1 2 Previous Next 17 Replies Latest reply on Feb 7, 2018 4:33 AM by James Wyatt

    Building An SI Based On The Registry Key

    James Wyatt

      Good Afternoon,

       

      I'm trying to build a software instance based on the existence of a registry key. This is part of some security work for the Spectre/Meltdown issue. I think it would have been just as easy to script something in powershell, but hey. So far I have the below. It uploads fine but when scanning a test server it doesn't seem to create the expected SI. I can confirm that the target server does indeed have the key outlined in the tpl.

       

      First things first I guess. Since this is the first time I'm identifying reg keys and there doesn't seem to be an example tpl for this. I think it could be my code that's at fault.

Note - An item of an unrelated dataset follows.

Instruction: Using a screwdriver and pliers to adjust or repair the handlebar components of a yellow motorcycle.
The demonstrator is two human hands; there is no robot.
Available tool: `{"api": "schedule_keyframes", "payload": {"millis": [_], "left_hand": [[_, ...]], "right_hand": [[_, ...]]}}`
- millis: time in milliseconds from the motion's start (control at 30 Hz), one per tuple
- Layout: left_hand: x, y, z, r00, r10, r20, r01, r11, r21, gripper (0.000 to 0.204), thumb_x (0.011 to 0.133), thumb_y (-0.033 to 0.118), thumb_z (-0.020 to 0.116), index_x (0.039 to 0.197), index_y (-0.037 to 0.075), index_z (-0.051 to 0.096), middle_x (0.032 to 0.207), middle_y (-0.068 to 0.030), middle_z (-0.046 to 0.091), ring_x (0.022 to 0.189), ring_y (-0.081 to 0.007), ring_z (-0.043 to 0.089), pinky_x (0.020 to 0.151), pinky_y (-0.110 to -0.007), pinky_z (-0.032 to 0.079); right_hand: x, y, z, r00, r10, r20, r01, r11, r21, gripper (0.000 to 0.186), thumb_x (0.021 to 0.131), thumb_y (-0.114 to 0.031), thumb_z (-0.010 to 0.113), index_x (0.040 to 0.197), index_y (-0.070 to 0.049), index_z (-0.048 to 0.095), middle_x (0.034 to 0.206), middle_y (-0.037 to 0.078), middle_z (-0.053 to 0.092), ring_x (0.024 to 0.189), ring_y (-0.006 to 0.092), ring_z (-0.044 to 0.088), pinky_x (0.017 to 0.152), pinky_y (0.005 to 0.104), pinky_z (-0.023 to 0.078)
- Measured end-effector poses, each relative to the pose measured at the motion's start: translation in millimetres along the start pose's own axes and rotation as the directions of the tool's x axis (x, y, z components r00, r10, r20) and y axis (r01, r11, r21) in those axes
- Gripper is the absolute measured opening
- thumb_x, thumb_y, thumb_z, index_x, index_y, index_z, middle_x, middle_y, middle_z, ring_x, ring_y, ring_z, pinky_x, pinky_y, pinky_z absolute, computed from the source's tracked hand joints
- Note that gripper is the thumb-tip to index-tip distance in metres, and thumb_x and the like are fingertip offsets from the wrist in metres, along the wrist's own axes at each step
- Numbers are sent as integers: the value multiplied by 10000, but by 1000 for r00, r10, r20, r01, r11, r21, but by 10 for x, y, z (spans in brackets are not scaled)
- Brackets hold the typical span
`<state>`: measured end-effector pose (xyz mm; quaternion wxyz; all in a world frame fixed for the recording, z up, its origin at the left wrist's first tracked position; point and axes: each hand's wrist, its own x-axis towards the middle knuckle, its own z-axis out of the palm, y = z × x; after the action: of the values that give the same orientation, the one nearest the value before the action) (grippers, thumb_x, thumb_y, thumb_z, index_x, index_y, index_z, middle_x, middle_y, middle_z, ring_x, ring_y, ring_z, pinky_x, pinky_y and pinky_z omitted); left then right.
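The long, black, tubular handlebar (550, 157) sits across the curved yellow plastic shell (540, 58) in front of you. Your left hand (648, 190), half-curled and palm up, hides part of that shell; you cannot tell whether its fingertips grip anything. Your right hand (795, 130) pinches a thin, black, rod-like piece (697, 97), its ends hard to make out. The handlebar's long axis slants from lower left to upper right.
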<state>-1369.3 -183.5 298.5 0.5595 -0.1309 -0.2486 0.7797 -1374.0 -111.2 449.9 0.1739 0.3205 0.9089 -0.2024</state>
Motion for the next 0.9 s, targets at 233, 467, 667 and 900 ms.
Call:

Would someone be kind enough to look over the below and see if it looks ok?

       

      Best Regards,

       

      James

       

       

       

       

       

      tpl 1.6 module McAfee_Spectre_Meltdown_Vulnerability_Registry_Key;

       

      metadata

      origin := 'Security Request';

      tree_path := "James Wyatt", "McAfee_Spectre_Meltdown_Vulnerability_Registry_Key";

      products := "McAfee Spectre/Meltdown Registry Key";

      publishers := "James Wyatt";

      end metadata;

       

      pattern McAfee_Spectre_Meltdown_Vulnerability_Registry_Key 1.0

        """

        This pattern will attempt to identify the registry key that McAfee creates to tell Windows that it is safe to install patches relating to the Spectre / Meltdown vulnerabilities.

        """

       

         metadata

               publishers := 'McAfee';

               categories := 'Spectre Meltdown Vulnerability Registry Key';

        end metadata;

       

        overview

          tags McAfee, Spectre, Meltdown, Vulnerability, Registry, Key;

        end overview;

       

        triggers

          on host := Host created, confirmed where os_type = "Windows";

        end triggers;

       

        body

          reg_query := discovery.registryKey(host, raw "HKEY_LOCAL_MACHINE\SOFTWARE\Microsoft\Windows\CurrentVersion\QualityCompat");

          if reg_query and reg_query.value and reg_query.value = 'cadca5fe-87d3-4b96-b7fb-a231484277cc' then

                  

                   hosting_node := related.host(host);

              

                   model.SoftwareInstance(

                   key := 'McAfee Spectre/Meltdown Registry Key' + '/%hosting_node.key%',

                   type := 'McAfee Spectre/Meltdown Registry Key',

                   name := 'McAfee Spectre/Meltdown Registry Key' + ' on %hosting_node.name%',

                   short_name := 'McAfee Spectre/Meltdown Registry Key'

               );

          end if;

       

        end body;

       

      end pattern;

        • 1. Re: Building An SI Based On The Registry Key
          Shane Smith

          Looks like you have the host node and created the software instance but haven't related them to each other.

           

          si_node := model.SoftwareInstance(

                                 key := 'McAfee Spectre/Meltdown Registry Key' + '/%hosting_node.key%',

                                 type := 'McAfee Spectre/Meltdown Registry Key',

                                 name := 'McAfee Spectre/Meltdown Registry Key' + ' on %hosting_node.name%',

                                 short_name := 'McAfee Spectre/Meltdown Registry Key');

           

          And then you have to create the relation between the si_node and the hosting_node.

           

          See examples at:  Model functions - BMC Discovery 11.0 - BMC Documentation

           

          log.debug(<text>); can help debugging as well.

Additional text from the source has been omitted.